YOUR INSTRUCTIONS: Without changing a word, return the listing below, minus its images.

GIVEN INFORMATION:
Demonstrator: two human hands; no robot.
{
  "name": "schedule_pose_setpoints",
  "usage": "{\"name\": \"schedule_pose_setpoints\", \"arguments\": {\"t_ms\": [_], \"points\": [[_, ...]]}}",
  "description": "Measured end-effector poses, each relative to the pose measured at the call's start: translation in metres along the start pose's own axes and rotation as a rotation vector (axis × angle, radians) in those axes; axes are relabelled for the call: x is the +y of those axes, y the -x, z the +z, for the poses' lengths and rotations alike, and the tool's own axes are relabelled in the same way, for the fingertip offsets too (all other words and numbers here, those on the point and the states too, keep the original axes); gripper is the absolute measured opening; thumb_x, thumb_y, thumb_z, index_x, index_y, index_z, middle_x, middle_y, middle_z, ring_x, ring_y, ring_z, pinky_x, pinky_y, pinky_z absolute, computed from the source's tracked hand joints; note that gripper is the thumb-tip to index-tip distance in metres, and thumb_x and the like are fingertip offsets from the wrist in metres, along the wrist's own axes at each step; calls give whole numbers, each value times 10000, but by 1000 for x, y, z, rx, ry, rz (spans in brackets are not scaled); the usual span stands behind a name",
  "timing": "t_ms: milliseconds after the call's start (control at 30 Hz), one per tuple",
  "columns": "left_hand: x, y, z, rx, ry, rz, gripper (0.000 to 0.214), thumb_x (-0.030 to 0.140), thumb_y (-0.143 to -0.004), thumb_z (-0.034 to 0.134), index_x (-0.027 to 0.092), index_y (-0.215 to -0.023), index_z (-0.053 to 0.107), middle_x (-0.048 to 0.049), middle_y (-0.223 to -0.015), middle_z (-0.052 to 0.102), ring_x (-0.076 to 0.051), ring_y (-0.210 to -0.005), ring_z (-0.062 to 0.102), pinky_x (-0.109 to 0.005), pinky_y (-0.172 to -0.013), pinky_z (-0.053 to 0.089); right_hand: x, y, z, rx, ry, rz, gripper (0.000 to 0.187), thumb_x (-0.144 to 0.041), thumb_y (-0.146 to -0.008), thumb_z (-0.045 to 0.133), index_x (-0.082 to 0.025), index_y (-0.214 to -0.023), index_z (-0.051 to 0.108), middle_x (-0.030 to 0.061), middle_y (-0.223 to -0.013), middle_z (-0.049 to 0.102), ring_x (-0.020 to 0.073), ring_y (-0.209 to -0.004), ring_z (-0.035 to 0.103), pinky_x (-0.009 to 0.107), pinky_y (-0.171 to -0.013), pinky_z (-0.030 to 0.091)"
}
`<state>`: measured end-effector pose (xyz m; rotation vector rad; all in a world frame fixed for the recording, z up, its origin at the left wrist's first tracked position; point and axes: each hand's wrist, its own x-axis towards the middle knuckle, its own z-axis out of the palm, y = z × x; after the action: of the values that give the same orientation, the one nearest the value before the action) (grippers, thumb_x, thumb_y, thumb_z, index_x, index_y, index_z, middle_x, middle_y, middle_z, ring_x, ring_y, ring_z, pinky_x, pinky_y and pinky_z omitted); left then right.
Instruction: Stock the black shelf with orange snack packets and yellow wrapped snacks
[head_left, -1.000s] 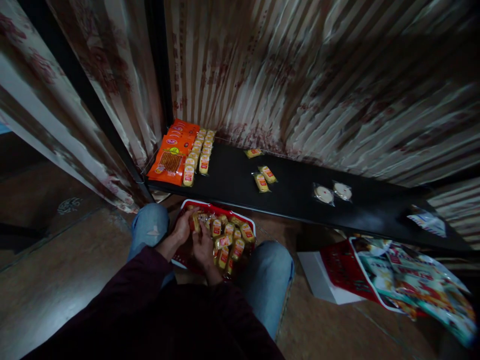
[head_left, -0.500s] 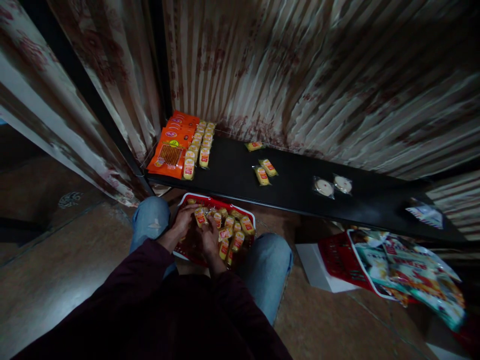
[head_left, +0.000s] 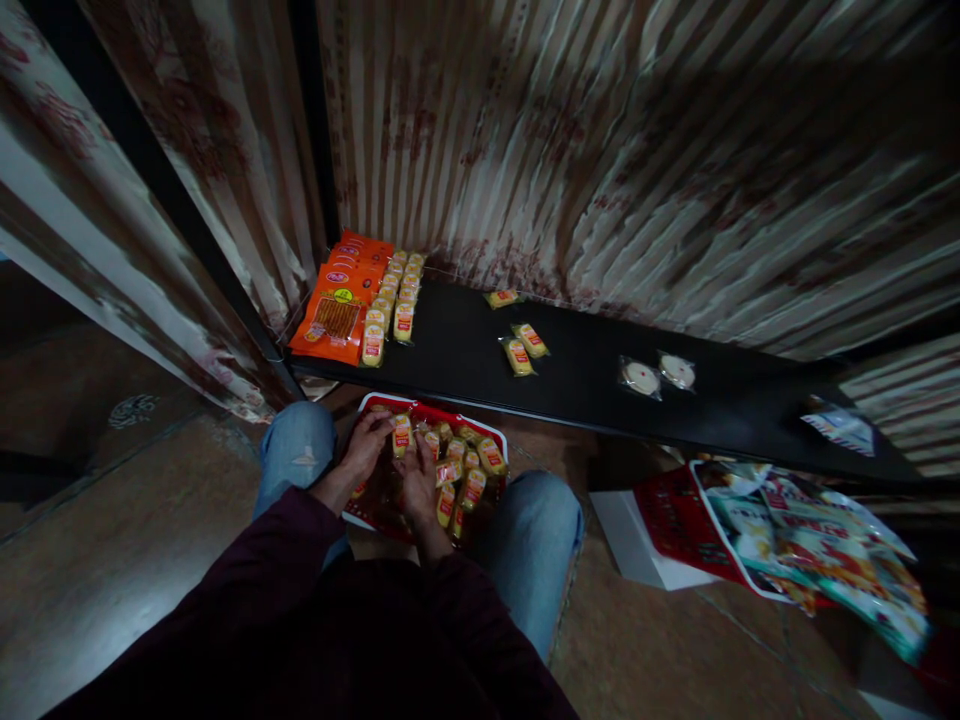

SOLUTION TO THIS TASK:
Demonstrator: two human hands; no robot.
{
  "name": "schedule_pose_setpoints",
  "usage": "{\"name\": \"schedule_pose_setpoints\", \"arguments\": {\"t_ms\": [_], \"points\": [[_, ...]]}}",
  "description": "Measured end-effector poses, each relative to the pose measured at the call's start: translation in metres along the start pose's own axes and rotation as a rotation vector (axis × angle, radians) in those axes; axes are relabelled for the call: x is the +y of those axes, y the -x, z the +z, for the poses' lengths and rotations alike, and the tool's own axes are relabelled in the same way, for the fingertip offsets too (all other words and numbers here, those on the point and the states too, keep the original axes); gripper is the absolute measured opening; thumb_x, thumb_y, thumb_z, index_x, index_y, index_z, middle_x, middle_y, middle_z, ring_x, ring_y, ring_z, pinky_x, pinky_y, pinky_z absolute, computed from the source's tracked hand joints; note that gripper is the thumb-tip to index-tip distance in metres, and thumb_x and the like are fingertip offsets from the wrist in metres, along the wrist's own axes at each step; calls give whole numbers, each value times 10000, but by 1000 for x, y, z, rx, ry, rz (spans in brackets are not scaled); the usual span stands behind a name",
  "timing": "t_ms: milliseconds after the call's start (control at 30 Hz), one per tuple",
  "columns": "left_hand: x, y, z, rx, ry, rz, gripper (0.000 to 0.214), thumb_x (-0.030 to 0.140), thumb_y (-0.143 to -0.004), thumb_z (-0.034 to 0.134), index_x (-0.027 to 0.092), index_y (-0.215 to -0.023), index_z (-0.053 to 0.107), middle_x (-0.048 to 0.049), middle_y (-0.223 to -0.015), middle_z (-0.052 to 0.102), ring_x (-0.076 to 0.051), ring_y (-0.210 to -0.005), ring_z (-0.062 to 0.102), pinky_x (-0.109 to 0.005), pinky_y (-0.172 to -0.013), pinky_z (-0.053 to 0.089); right_hand: x, y, z, rx, ry, rz, gripper (0.000 to 0.187), thumb_x (-0.144 to 0.041), thumb_y (-0.146 to -0.008), thumb_z (-0.045 to 0.133), index_x (-0.082 to 0.025), index_y (-0.214 to -0.023), index_z (-0.051 to 0.108), middle_x (-0.030 to 0.061), middle_y (-0.223 to -0.013), middle_z (-0.049 to 0.102), ring_x (-0.020 to 0.073), ring_y (-0.209 to -0.004), ring_z (-0.035 to 0.103), pinky_x (-0.009 to 0.107), pinky_y (-0.171 to -0.013), pinky_z (-0.030 to 0.091)"
}
`<state>`: measured end-effector pose (xyz m; rotation vector rad; all in a world frame fixed for the recording, z up, its origin at the left wrist's first tracked position; point and axes: each hand's wrist, its own x-axis towards the middle knuckle, its own z-axis out of the palm, y = z × x; after the action: of the values that give the same orientation, the one nearest the value before the action) (grippers, thumb_x, thumb_y, thumb_z, index_x, index_y, index_z, middle_x, middle_y, middle_z, ring_x, ring_y, ring_z, pinky_x, pinky_y and pinky_z omitted); left then right.
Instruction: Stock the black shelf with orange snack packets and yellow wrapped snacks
[head_left, -1.000s] 
[head_left, -0.500s] 
[head_left, +0.000s] 

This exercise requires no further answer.